A perpetual positive feedback loop with WalMart both the cause of lowered living standards and at the same time the only viable alternative for folks once their living standard has collapsed. Shades of the mining company towns and sharecropper arrangements of the mid-19th through mid-20th centuries.
Absolutley brilliant! Who wouldn’t want one in their town, or better yet, on their block?
August 15th, 2011 at 15:16
They wouldn’t allow themselves to be strong-armed if they weren’t making money on the deal. My sympathy for them is … let me check … yup, non-existent.

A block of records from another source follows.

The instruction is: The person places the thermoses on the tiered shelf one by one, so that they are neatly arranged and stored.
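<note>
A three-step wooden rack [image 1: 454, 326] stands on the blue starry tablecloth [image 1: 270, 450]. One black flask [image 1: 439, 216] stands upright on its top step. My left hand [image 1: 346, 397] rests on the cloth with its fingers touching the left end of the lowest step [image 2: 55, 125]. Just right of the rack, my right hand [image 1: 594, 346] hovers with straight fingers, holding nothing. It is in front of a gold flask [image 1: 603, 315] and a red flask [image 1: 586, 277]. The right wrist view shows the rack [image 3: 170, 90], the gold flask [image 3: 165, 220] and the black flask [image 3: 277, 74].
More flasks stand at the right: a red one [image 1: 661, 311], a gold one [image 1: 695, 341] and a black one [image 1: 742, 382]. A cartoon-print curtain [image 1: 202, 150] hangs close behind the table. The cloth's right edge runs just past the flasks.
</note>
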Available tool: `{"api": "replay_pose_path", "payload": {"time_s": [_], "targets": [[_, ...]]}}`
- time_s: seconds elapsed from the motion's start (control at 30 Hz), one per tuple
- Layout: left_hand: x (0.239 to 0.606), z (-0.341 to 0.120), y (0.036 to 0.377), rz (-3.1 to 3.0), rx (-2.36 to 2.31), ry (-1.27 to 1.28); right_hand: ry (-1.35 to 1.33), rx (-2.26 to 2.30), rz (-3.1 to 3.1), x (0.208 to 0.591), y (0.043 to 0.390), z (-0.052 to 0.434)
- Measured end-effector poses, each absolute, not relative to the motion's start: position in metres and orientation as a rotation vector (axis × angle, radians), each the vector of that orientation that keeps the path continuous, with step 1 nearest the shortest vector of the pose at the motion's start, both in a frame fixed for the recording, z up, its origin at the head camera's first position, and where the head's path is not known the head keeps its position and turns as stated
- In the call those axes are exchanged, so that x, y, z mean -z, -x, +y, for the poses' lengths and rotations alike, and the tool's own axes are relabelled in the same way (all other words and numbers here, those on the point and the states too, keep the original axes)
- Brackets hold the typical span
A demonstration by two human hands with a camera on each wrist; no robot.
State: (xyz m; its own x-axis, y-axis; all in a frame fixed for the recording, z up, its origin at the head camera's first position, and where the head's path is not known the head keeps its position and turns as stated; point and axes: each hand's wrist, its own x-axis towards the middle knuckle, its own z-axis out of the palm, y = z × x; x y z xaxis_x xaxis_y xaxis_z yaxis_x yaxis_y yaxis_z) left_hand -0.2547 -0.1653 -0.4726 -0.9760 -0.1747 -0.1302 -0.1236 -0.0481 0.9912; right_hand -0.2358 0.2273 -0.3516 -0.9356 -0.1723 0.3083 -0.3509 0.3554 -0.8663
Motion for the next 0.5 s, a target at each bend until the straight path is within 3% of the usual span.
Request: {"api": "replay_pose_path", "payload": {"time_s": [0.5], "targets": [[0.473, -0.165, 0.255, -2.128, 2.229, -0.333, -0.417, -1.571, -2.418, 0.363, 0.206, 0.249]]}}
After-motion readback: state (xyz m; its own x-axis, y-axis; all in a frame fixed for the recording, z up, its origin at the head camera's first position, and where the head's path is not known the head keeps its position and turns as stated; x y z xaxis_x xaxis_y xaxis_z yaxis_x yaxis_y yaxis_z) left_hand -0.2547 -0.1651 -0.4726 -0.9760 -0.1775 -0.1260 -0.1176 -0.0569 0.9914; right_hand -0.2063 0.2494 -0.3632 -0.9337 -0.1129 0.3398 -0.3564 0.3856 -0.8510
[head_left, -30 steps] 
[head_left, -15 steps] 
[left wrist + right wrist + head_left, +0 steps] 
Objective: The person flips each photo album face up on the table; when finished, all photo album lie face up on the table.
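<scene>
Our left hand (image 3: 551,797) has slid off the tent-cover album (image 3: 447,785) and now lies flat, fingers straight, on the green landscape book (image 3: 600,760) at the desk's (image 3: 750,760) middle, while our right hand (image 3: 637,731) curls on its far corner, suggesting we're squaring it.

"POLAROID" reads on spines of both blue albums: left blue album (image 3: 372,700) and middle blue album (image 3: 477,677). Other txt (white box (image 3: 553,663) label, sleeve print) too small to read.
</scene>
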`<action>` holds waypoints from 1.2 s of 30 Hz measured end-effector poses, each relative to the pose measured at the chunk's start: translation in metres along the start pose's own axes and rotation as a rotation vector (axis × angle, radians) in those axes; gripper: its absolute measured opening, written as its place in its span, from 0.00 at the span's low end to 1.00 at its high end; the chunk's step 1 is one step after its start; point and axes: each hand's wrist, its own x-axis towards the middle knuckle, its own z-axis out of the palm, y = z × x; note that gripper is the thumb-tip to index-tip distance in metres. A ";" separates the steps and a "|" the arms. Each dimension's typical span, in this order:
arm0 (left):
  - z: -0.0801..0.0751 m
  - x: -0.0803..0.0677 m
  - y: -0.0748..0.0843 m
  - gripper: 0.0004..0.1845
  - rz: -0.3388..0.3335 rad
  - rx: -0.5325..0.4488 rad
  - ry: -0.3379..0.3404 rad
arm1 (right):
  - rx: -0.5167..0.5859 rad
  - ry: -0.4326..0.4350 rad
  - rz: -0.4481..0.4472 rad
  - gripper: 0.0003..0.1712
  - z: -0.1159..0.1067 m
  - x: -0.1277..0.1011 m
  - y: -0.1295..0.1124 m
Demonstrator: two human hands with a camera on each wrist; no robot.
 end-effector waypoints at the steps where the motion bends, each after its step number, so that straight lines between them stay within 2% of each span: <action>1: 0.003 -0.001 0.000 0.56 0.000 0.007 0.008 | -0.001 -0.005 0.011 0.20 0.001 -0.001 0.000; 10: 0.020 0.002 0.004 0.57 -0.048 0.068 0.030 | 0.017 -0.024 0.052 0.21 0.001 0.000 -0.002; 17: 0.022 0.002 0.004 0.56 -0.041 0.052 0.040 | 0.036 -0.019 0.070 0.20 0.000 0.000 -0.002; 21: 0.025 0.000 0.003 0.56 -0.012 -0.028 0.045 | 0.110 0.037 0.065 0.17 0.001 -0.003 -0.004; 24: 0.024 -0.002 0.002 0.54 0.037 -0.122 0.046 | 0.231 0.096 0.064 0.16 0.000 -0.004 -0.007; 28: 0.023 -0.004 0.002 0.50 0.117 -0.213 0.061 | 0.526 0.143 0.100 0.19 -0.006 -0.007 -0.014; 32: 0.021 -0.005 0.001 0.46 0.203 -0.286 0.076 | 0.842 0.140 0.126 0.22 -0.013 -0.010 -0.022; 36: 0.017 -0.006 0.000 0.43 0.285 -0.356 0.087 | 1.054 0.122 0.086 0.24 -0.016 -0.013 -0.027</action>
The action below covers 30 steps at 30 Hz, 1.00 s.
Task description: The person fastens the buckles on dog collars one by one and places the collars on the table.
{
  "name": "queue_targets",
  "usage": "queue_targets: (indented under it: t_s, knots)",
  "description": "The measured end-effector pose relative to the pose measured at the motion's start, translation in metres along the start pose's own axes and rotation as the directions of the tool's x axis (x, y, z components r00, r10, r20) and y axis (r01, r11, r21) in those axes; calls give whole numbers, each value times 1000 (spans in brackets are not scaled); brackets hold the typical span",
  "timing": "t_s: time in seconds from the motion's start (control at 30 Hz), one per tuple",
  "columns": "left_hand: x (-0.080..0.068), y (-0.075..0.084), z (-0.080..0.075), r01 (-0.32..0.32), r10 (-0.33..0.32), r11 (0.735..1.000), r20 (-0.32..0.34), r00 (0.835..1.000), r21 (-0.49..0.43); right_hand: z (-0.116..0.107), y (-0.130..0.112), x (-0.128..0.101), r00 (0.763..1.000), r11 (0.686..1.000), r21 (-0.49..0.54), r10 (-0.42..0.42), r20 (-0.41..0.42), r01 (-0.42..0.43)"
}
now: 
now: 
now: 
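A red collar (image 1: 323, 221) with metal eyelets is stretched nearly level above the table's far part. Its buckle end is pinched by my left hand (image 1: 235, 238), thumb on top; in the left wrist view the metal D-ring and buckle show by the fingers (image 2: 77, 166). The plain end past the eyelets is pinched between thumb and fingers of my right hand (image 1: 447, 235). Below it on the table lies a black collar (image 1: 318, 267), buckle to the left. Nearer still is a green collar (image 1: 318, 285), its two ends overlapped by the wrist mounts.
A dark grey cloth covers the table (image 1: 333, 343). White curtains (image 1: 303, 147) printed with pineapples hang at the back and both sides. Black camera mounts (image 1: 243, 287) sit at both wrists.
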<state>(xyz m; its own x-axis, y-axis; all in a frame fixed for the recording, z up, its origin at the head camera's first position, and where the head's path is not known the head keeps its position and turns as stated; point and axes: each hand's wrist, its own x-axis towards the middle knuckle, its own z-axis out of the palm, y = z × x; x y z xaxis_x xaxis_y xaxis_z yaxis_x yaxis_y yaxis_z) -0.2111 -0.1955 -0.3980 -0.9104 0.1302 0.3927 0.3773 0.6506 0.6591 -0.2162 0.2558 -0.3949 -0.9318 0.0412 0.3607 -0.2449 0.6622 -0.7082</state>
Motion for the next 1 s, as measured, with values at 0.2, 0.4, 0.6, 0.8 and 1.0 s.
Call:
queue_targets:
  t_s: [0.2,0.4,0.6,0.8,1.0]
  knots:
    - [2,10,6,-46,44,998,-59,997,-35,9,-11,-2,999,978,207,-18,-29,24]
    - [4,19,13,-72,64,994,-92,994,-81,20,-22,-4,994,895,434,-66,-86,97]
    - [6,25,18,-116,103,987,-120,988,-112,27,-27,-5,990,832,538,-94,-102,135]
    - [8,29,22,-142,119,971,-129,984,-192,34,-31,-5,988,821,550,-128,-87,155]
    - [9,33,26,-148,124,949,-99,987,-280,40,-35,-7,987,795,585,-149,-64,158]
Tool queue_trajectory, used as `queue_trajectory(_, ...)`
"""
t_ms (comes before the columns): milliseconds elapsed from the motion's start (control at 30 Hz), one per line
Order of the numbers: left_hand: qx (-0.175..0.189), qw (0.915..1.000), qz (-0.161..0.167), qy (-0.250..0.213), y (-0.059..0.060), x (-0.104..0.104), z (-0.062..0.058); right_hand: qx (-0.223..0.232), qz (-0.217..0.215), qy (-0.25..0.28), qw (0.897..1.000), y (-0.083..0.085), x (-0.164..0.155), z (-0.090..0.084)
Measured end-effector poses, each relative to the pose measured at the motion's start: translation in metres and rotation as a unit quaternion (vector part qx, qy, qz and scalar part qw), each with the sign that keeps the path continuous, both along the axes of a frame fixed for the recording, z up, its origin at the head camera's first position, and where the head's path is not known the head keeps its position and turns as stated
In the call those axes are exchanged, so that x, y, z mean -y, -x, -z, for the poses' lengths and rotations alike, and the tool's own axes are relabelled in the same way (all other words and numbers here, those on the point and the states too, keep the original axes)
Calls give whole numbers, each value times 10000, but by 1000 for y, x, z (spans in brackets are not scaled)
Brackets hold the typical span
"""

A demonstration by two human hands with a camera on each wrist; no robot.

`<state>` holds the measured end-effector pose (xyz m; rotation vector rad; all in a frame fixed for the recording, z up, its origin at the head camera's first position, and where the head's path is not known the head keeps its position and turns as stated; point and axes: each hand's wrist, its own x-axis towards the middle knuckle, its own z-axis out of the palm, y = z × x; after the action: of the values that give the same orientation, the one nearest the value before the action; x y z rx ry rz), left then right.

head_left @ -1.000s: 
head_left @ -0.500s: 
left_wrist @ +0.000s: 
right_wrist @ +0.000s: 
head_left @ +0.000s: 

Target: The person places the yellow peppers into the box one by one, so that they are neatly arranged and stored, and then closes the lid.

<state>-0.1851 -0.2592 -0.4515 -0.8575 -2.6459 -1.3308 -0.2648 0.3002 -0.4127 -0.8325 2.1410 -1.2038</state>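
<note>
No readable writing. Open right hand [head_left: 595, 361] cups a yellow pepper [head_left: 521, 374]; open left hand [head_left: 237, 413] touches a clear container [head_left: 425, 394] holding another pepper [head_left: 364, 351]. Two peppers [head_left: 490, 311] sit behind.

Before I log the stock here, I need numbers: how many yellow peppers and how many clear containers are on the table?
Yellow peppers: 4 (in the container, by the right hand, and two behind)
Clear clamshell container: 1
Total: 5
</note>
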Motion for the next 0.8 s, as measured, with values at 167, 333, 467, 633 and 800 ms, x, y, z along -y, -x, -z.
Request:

What are these ‘lowered living standards’ of which you speak? Not Walmart’s customers. Walmart helps stretch the paychecks of poor people across the country. Before Walmart, I couldn’t buy a pair of shoes for $12 that would last a couple of years. Now I can. The rest is all left-wing bloody-mindedness.
August 15th, 2011 at 19:45
I’m just tickled pink for you, as are all the folks who used to work in the shoe factories and now flip burgers and mow lawns. And I certain the 9-year-old Indonesian is just happy as a clam with the $.10 she got for making them. The One-Worlders are proud of you, son.
Oh, BTW, she’s a Muslim; better check for C4 the next time you buy a pair. You know how those people are…
August 15th, 2011 at 20:54
Yes, I’m sure you can speak for all the folks who used to work in the shoe factories, etc., etc. Just a man of the people, that’s you.
August 15th, 2011 at 21:01
If you believe union rhetoric, WalMart has managed to destroy American business and turned the Third World into slaves. Those of you who aren’t Dennis understand that there have been many companies in exactly the same business and all WalMart has done is a better job of distribution. (Sears was doing that in the 1890’s.)
What good does it do to force union wages when no one can afford to buy the goods? That Indonesian kid isn’t poor because of WalMart. Paying him more money won’t fix the corruption and ignorance that plague the area; not paying him may mean he starves.
As for C4, what aisle did you find that in, Dennis?
August 15th, 2011 at 22:32
To Dennis Nagle: Every dollar we send overseas comes back eventually … unless you think foreigners use dollars as wallpaper. In any case, trying to force prices higher is one of the things that prolonged the Depression (starting under Hoover and continuing under Roosevelt).
Back to the actual topic: Walmart is almost as interested in suppressing competition as unions are. One way they might try to suppress competition is to convince potential competitors to stay out of some markets.